CONSOLIDAÇÃO NO VAREJO, SÓ OS GRANDES TÊM VEZ?

A década de 90 foi um período marcado por grandes transformações no varejo brasileiro. A abertura do mercado brasileiro ao comércio internacional, e a substancial redução das restrições para importação de equipamentos de informática eliminaram as últimas barreiras que atrasavam a entrada do varejo brasileiro na onda da consolidação, que já vinha ocorrendo desde a década de 80 nos EUA.

Houve uma substancial queda nos custos e nas dificuldades de acesso à tecnologia, e passou a ser economicamente viável, ganhar produtividade através da aplicação de tecnologia adequada. Os grandes varejistas nacionais, seguindo a tendência do mercado americano, e buscando como meta, índices de produtividade internacionais, passaram a se atualizar tecnologicamente, os PC´s passaram a fazer parte integrante do equipamento básico das lojas, depósitos e escritórios dos grandes varejistas.

Rapidamente os “softwares” de gestão começaram a ser implantados, e o uso da Tecnologia da Informação remodelou os grandes varejistas em todos os aspectos de suas operações e de seu relacionamento com os consumidores.

Em todos os processos do varejo, as novas ferramentas tecnológicas mudaram os paradigmas de qualidade e produtividade. Os grandes varejistas brasileiros que operavam custosas e rígidas plataformas suportadas por “mainframes”, partiram para plataformas descentralizadas, mais econômicas, mais ágeis e extremamente eficientes.

A partir deste diferencial tecnológico que primeiro beneficiou os grandes varejistas, acelerou-se o processo de concentração, ou consolidação do varejo. Os grandes varejistas juntaram ao seu poder de barganha maiores escalas e produtividade, e foram ao mercado financeiro internacional levantar recursos relativamente baratos, via mercado de capitais, para bancar seu crescimento através de expansão ou aquisição de concorrentes menores. Desta forma, combinando baixo custo de capital, com grandes escalas e alta tecnologia e produtividade reúnem-se as condições favoráveis e estimuladoras do processo de consolidação no varejo brasileiro.

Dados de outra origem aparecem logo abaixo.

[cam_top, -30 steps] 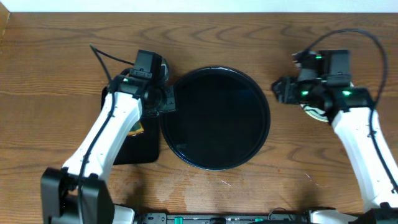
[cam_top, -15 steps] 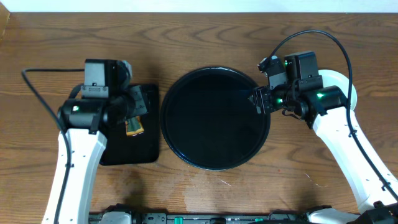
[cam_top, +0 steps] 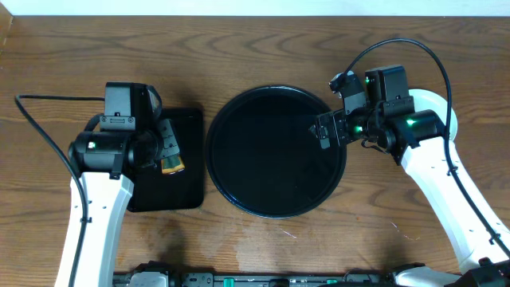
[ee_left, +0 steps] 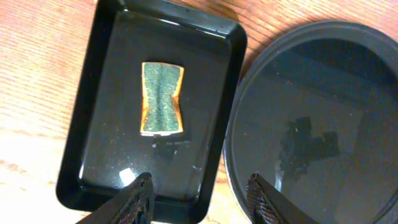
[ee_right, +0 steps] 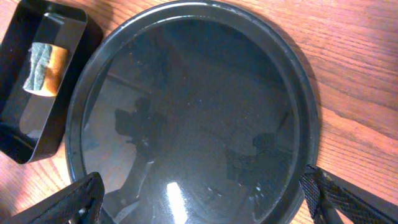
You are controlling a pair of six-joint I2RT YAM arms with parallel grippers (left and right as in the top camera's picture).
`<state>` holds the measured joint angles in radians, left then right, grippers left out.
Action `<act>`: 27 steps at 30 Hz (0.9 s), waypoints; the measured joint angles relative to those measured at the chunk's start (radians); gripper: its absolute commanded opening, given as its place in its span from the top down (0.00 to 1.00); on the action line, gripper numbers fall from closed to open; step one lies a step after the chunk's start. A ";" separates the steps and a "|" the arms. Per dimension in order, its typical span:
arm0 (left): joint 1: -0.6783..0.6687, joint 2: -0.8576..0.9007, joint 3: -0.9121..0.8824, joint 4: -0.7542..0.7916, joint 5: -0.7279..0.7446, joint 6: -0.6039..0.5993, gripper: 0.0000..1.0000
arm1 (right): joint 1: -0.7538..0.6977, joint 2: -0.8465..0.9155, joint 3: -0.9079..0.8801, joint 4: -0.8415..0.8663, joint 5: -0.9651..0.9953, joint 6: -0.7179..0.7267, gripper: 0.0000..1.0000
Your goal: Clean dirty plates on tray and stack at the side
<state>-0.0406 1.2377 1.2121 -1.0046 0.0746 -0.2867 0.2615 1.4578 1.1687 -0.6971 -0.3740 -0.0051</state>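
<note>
Right claw [cam_top: 322,134]: released, jaws spread wide, nothing between them; it hangs over the right rim of the tray [cam_top: 271,171].
Left claw [ee_left: 200,200]: jaws part-way apart, grasping nothing; left of the tray, above the rectangular tray [ee_left: 99,155].
Tray contents: none; no plate lies on it.
Rectangular tray contents: one sponge [ee_left: 161,98], lying flat near the middle.
Plates [cam_top: 445,105]: a pale round edge just right of the tray, mostly hidden under my right arm; count not determinable.
Task status: judged near complete.
Hazard: if I pull my right arm back low, it may clip the plates and shift them.
</note>
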 measured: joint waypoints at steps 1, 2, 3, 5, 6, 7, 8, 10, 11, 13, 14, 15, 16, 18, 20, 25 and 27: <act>0.000 0.000 0.000 0.000 -0.003 0.000 0.50 | 0.000 0.000 0.000 0.000 -0.001 0.000 0.01; 0.000 0.000 0.000 0.000 -0.004 0.000 0.50 | 0.000 0.000 0.000 0.000 -0.001 0.000 0.01; 0.000 0.000 0.000 0.000 -0.005 0.000 0.50 | 0.000 0.000 0.000 0.000 -0.001 0.000 0.01; 0.000 0.000 0.000 -0.001 -0.007 0.000 0.50 | 0.000 0.000 0.000 0.000 -0.002 0.000 0.01; 0.000 0.000 0.000 -0.002 -0.007 0.000 0.50 | 0.000 0.000 0.000 0.000 -0.002 0.000 0.01; 0.000 0.000 0.000 -0.002 -0.007 0.000 0.50 | 0.000 0.000 0.000 0.000 -0.002 0.000 0.01; 0.000 0.000 0.000 -0.002 -0.007 0.000 0.50 | 0.000 0.000 0.000 0.000 -0.002 0.000 0.01; 0.000 0.000 0.000 -0.002 -0.007 0.006 0.39 | 0.000 0.000 0.000 0.000 -0.002 0.000 0.01; 0.000 0.000 0.000 -0.002 -0.007 0.006 0.35 | 0.000 0.000 0.000 0.000 -0.002 0.000 0.01; 0.000 0.000 0.000 -0.002 -0.008 0.004 0.34 | 0.000 0.000 0.000 0.000 -0.002 0.000 0.01; 0.000 0.000 0.000 -0.002 -0.008 0.003 0.33 | 0.000 0.000 0.000 0.000 -0.003 0.000 0.01; 0.000 0.000 0.000 -0.002 -0.008 0.003 0.31 | 0.000 0.000 0.000 0.000 -0.004 0.000 0.01; 0.000 0.000 0.000 -0.002 -0.008 0.005 0.30 | 0.000 0.000 0.000 0.000 -0.004 0.000 0.01; 0.000 0.000 0.000 -0.002 -0.008 0.003 0.29 | 0.000 0.000 0.000 0.001 -0.005 0.000 0.01; 0.000 0.000 0.000 -0.001 -0.011 0.004 0.27 | 0.000 0.000 0.000 0.002 -0.005 0.000 0.01; 0.000 0.000 0.000 -0.001 -0.011 0.003 0.23 | 0.000 0.000 0.000 0.003 -0.005 0.000 0.01; 0.000 0.000 0.000 -0.001 -0.011 0.003 0.22 | 0.000 0.000 0.000 0.005 -0.005 0.000 0.01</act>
<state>-0.0406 1.2377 1.2121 -1.0058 0.0635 -0.2832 0.2615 1.4578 1.1687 -0.6926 -0.3786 -0.0051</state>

Na segunda metade da década de 90, já com vários varejos internacionais participando do mercado brasileiro essa tendência acentua-se em alguns setores, como o de supermercados e o de eletrodomésticos, por exemplo, onde a necessidade de escalas e produtividade é maior, mais acentuado é o impacto da tecnologia como fator acelerador da concentração. No setor de supermercados as 5 maiores redes respondem por mais de 42% das vendas totais, e no setor de eletrodomésticos os dois maiores revendedores respondem por mais de 45% das vendas totais.

As conseqüências da consolidação para as indústrias fornecedoras do varejo por sua vez são cruéis, de um lado dificultando o acesso aos consumidores e de outro estabelecendo uma desconfortável dependência em relação aos grandes varejos, pois são eles que possuem as escalas que são necessárias às indústrias. Quanto maior o nível de concentração no varejo, maior será o poder de compra dos grandes varejistas, que irão impor aos seus fornecedores as suas regras, exigências e padrões operacionais. A concentração do “risco de crédito” é uma ameaça à indústria nos mercados consolidados, porém sua pulverização pelos pequenos varejistas é dificultada pelo elevado grau de informalidade no pequeno varejo e conseqüentemente pela falta de informações para a análise de crédito. Dessa forma nos mercados consolidados o risco de crédito é sempre elevado para as indústrias seja por estar concentrado demais em grandes clientes, seja pelo baixo grau de transparência dos pequenos varejos. Além disso, a disputa por “market-share” entre os grandes varejistas, acentua as pressões sobre preços e margens dos fornecedores, e sendo uma disputa por escalas, produtividade, e eficiência operacional, também nessas áreas as indústrias são compelidas a se manter atualizadas para atender aos grandes varejistas.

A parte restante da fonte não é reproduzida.